At the top of Photoshop’s Layers panel you will find two clusters of icons. The topmost cluster filters layers, allowing you to quickly hide layers, revealing only the ones you need to see. The other locks the active layer(s) in different ways.
These buttons provide a fast way to protect different aspects of layers. Some are more intuitive than others. Hover your cursor over each to see its name.
Lock Transparent Pixels
This lock protects the transparent parts of a layer. If you paint or apply a filter, only the nontransparent pixels are affected. Translucent pixels retain their level of transparency too. In the following illustration, I painted across this layer that contains opaque and translucent pixels.
A filter, such as a blur, will affect only the “inside” details: the edge would not get blurry, for example, but the opaque details would. You may transform the layer (e.g., move or scale it).
Lock Image Pixels
This lock prohibits filters, painting, and anything that would alter the details of a layer, but like the previous lock, it does allow you to scale and do other transformations. Disallowed tools will show a forbidding cursor.
This prevents moving or transforming layers, but not filters or painting. This lock is the most similar to a Background’s state.
Sometimes when we create new artboards, and very often when we create frames with the Frame tool, one or more existing layers are affected.
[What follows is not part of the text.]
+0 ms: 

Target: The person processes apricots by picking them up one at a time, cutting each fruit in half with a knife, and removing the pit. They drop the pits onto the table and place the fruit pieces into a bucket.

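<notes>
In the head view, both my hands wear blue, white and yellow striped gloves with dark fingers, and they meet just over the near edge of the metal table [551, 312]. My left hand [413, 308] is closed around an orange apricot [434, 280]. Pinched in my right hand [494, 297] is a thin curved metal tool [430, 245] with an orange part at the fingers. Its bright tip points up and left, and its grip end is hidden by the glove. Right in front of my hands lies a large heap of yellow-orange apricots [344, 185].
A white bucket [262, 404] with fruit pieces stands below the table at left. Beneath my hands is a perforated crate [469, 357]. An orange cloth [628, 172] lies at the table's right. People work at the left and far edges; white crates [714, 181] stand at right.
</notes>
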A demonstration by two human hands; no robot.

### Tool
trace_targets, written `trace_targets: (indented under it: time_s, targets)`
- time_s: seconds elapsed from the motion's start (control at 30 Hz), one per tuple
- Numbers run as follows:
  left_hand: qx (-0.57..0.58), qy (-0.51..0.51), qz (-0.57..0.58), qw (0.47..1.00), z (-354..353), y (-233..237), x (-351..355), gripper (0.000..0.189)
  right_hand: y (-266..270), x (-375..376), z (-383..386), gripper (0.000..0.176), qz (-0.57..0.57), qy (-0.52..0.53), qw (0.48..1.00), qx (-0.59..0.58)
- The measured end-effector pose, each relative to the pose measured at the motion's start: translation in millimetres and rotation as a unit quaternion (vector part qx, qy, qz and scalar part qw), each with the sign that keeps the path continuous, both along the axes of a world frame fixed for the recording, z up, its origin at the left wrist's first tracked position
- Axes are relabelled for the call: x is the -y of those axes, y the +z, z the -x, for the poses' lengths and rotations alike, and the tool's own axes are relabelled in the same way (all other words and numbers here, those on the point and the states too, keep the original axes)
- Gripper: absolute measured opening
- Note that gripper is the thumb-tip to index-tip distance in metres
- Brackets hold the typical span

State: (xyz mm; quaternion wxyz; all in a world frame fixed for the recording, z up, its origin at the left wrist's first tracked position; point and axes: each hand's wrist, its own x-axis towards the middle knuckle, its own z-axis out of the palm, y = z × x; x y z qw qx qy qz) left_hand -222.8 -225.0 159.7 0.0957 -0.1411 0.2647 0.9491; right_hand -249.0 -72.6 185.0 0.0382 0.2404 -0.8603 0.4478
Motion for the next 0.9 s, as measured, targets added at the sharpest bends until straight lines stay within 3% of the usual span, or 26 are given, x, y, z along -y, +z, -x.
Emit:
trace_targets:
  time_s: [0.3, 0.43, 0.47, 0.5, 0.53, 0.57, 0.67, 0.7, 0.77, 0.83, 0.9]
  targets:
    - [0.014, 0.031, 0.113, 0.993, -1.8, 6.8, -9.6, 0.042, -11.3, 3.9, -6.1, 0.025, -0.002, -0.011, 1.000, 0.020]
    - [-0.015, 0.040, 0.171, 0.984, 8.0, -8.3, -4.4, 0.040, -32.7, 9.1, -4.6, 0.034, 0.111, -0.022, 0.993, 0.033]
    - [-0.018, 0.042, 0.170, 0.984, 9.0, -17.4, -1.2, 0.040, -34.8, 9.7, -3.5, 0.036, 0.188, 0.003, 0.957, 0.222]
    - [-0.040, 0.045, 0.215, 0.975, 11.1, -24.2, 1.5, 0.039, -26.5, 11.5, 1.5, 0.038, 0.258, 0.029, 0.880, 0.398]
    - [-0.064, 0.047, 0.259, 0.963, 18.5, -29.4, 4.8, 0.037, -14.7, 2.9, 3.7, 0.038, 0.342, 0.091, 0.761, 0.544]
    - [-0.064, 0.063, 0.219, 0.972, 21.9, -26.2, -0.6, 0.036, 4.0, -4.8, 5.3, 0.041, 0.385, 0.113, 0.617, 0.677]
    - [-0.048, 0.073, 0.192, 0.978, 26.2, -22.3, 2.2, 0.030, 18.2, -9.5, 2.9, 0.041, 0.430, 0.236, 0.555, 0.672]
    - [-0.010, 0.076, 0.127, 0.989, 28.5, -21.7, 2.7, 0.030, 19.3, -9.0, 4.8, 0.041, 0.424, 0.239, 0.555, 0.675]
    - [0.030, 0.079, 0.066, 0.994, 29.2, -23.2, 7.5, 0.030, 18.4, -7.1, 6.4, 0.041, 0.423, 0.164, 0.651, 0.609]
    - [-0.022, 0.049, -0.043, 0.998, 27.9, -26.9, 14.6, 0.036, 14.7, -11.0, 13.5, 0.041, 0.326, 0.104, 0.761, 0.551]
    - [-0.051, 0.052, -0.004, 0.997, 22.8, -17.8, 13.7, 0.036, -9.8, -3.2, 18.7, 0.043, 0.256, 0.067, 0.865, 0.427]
Applying the fourth lock to layers prevents their automatic enclosure in frames and artboards. Luckily, we can apply locks to multiple layers simultaneously. In this example, the locked layer remains free after drawing with the Frame tool. If I unlock that layer, it would get captured by the frame.
This prevents all editing of a layer and is thus the most intuitive. You may still move the layer up and down in the layer stack, but its content is fully protected. Because it’s the simplest to use and understand, it’s the one I use the most.
When layers start to add up, it becomes harder to find the one you need to edit. Filters hide all but the layers you specify. Or you may wish to more easily edit all layers of a kind. For example, you may need to change the phrasing of all the text layers in a document. Filtering by Kind and then clicking the T icon will help ensure you’re seeing all the text layers and nothing else. Below, I’m filtering to show only adjustment layers.
If a filter type offers more than one icon, you may combine them. Thus, I can filter to see both shape and adjustment layers. I cannot, however, filter to see pixel layers that have been clipped: I can filter to see pixel layers (filter type Kind) or clipped layers (Attribute), but since they’re different types, I can’t do both at once.
Attribute filters are powerful in that they can be both positive and negative. That is, I can choose to see all the locked layers or unlocked ones, or layers with or without layer masks. Here are a few more types:
Name Filters by text in the layer’s names.
Effect Shows only those layers with a specific effect, like a drop shadow or bevel.
Mode Shows layers with a specific blend mode.
Color Useful if you’ve applied color labels to layers. This doesn’t refer to color fill layers.
Smart Object Lets you filter by Smart Objects with specific criteria. Although you can filter by Smart Object with the Kind type of filter, this one lets you specify linked or embedded, or linked ones whose content needs updating or is missing.
Selected Shows layers you have highlighted, probably for the purpose of filtering to see them.
Artboard In a document with more than one artboard, this will restrict the view to the layers in only one at a time.